About this exercise: Find how many lines in the data below include the word "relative", then write only that number.

##### Working data #####

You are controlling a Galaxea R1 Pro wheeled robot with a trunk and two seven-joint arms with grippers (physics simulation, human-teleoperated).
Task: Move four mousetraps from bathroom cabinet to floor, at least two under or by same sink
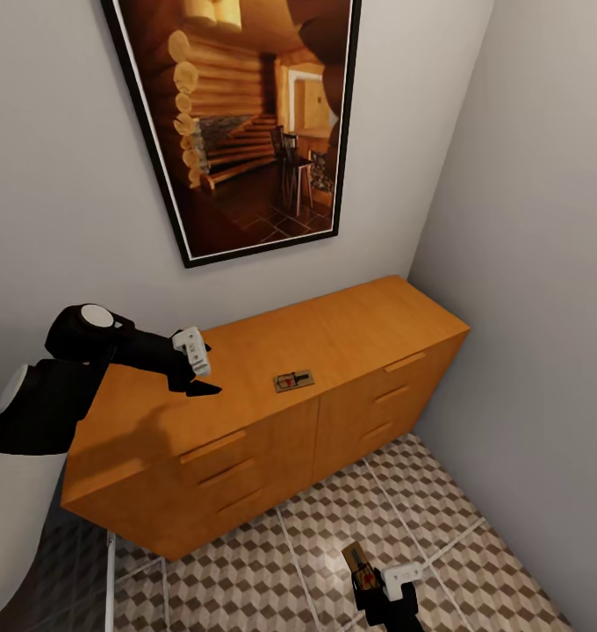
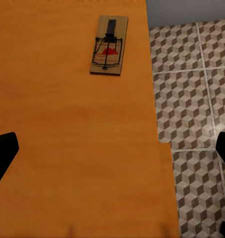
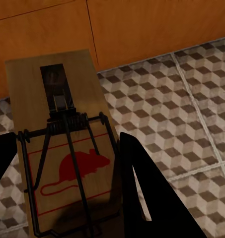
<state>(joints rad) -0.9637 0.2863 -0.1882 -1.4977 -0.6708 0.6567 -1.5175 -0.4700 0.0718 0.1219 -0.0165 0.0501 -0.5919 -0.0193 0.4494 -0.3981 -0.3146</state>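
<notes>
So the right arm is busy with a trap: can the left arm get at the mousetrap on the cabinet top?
Probably yes. The left end effector hovers open above the cabinet, and the mousetrap lies flat ahead of it with bare wood between them.

1 mousetrap (image 1: pixel 293 380) lies on the cabinet (image 1: pixel 351 325) top near its front edge, below a wall picture (image 1: pixel 237 123).

2 mousetraps (image 1: pixel 293 380) (image 1: pixel 359 564), 1 cabinet (image 1: pixel 334 333), 1 picture (image 1: pixel 246 123)
</notes>
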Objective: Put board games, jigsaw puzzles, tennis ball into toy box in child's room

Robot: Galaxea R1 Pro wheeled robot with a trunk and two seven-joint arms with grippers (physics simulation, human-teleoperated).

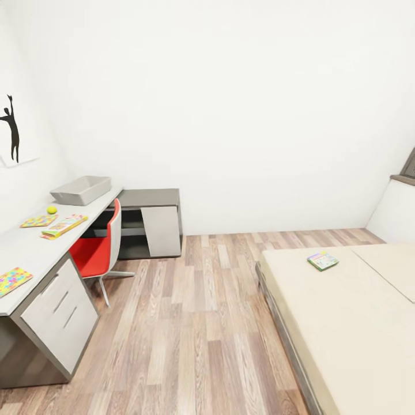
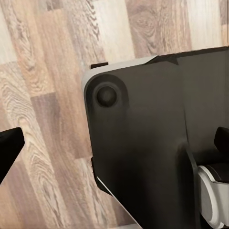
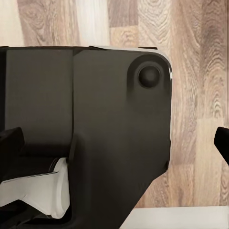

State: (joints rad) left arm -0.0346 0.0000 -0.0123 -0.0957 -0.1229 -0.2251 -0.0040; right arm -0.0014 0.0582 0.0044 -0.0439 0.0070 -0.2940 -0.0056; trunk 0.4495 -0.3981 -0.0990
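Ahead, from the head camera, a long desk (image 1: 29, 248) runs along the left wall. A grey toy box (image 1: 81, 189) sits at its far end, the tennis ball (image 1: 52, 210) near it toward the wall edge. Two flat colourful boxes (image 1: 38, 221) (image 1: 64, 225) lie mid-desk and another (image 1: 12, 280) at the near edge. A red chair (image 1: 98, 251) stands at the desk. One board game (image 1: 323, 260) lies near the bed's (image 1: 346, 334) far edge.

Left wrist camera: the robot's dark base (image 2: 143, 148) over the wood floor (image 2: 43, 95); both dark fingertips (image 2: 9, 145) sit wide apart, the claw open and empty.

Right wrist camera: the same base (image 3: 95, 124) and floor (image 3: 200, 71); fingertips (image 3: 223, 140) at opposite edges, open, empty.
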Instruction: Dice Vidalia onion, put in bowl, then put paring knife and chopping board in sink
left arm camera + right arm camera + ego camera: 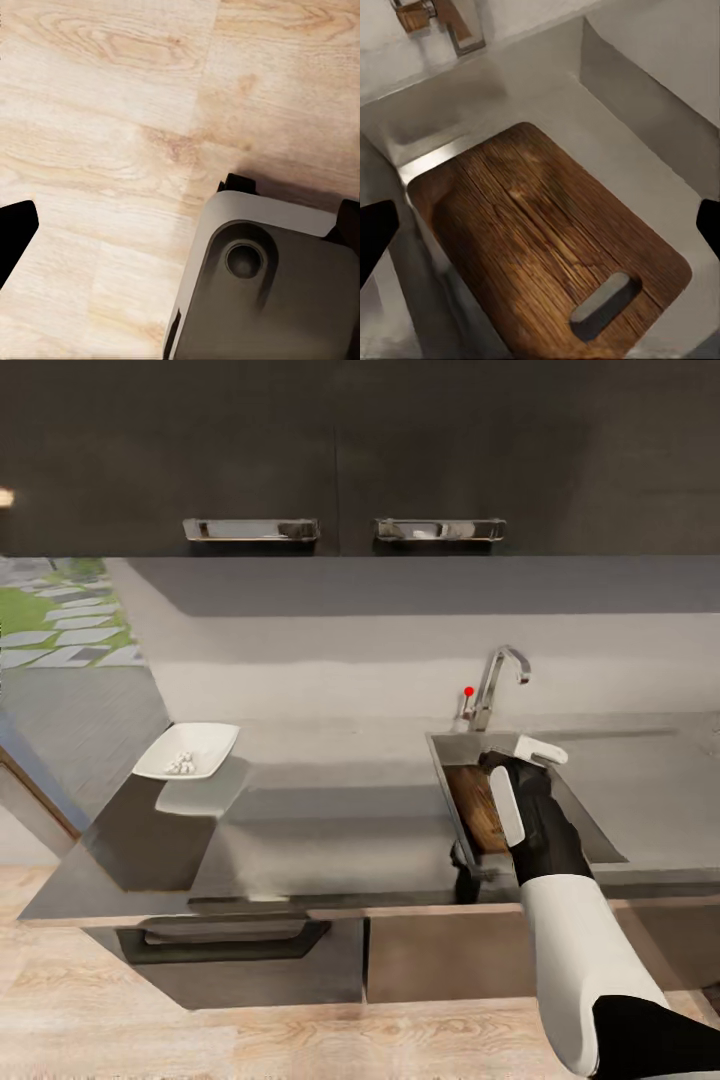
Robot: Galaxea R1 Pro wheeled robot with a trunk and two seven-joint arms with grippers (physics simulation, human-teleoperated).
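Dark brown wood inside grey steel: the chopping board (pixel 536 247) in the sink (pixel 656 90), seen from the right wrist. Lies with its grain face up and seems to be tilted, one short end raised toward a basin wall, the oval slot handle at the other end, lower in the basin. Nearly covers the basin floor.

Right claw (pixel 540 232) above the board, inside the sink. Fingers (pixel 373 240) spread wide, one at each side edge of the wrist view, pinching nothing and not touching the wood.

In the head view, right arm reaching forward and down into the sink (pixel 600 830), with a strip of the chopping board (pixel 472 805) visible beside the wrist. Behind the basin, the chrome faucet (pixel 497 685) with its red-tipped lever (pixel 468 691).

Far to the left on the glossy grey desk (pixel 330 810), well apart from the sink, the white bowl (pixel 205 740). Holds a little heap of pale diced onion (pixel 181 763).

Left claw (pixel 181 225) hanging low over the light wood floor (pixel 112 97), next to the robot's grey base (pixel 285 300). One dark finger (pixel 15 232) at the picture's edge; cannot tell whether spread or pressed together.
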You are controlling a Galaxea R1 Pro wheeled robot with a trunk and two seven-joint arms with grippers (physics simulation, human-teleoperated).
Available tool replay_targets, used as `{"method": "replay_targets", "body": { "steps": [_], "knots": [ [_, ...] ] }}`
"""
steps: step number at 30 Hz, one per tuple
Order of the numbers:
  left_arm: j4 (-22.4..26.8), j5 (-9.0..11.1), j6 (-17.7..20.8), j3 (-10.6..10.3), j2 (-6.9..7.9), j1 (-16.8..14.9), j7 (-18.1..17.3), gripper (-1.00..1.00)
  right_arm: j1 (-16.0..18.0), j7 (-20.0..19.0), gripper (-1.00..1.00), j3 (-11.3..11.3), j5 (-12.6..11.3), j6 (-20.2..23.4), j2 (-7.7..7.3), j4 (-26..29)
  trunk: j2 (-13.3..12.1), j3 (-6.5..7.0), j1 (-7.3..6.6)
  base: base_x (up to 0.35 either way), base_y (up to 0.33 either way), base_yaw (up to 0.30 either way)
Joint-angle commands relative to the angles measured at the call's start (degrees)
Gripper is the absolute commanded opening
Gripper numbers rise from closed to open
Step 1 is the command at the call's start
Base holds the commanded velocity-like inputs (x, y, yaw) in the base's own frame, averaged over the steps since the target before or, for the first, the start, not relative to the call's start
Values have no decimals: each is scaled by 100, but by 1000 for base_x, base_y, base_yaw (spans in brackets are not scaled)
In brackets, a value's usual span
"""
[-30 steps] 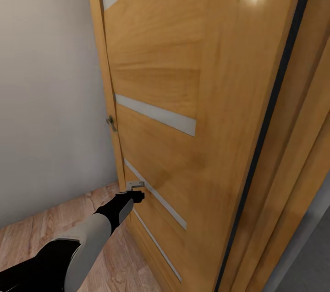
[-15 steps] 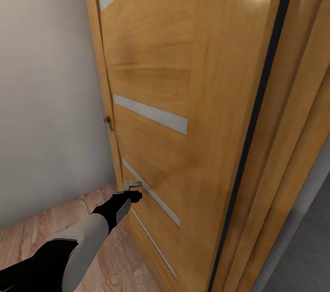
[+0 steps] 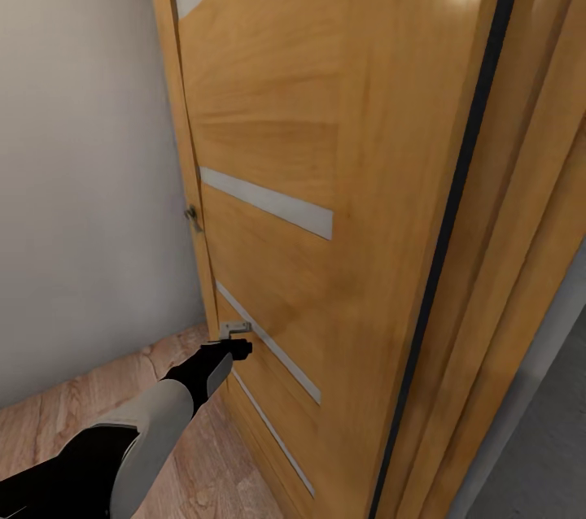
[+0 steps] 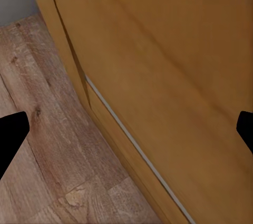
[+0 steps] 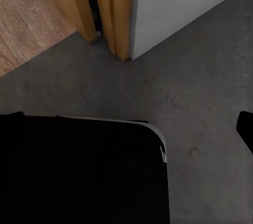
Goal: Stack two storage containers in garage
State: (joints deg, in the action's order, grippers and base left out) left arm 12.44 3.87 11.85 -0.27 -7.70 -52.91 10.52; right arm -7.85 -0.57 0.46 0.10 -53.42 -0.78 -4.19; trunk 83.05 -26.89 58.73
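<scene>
While the left claw [image 3: 242, 349] meets a wooden door [image 3: 325, 137], its fingers spread

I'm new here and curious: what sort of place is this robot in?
Probably a doorway inside a house: an open wooden door with pale stripes, wood-plank flooring on one side and grey concrete floor past the door frame.

Wooden door [image 3: 325, 137] with pale diagonal inlay strips [image 3: 268, 202], standing open against grey wall [image 3: 81, 177]; small metal handle [image 3: 194, 216] at door edge; wood-plank flooring [image 3: 49, 421] below.
</scene>
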Motion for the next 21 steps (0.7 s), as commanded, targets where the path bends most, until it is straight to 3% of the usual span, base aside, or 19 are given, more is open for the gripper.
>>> {"method": "replay_targets", "body": {
  "steps": [1,21],
  "knots": [
    [13,158,19,-17,-153,0,-10,100,3,-5,100,3,-1,-24,-1,-7,3,-5,0,0,0,0],
    [13,158,19,-17,-153,0,-9,100,3,-13,100,6,-1,-18,-1,-5,3,-5,0,0,0,-21]
  ]
}}
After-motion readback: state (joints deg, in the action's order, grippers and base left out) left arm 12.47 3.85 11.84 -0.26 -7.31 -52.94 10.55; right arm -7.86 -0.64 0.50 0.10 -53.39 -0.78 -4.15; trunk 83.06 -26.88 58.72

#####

Solution to this problem: 2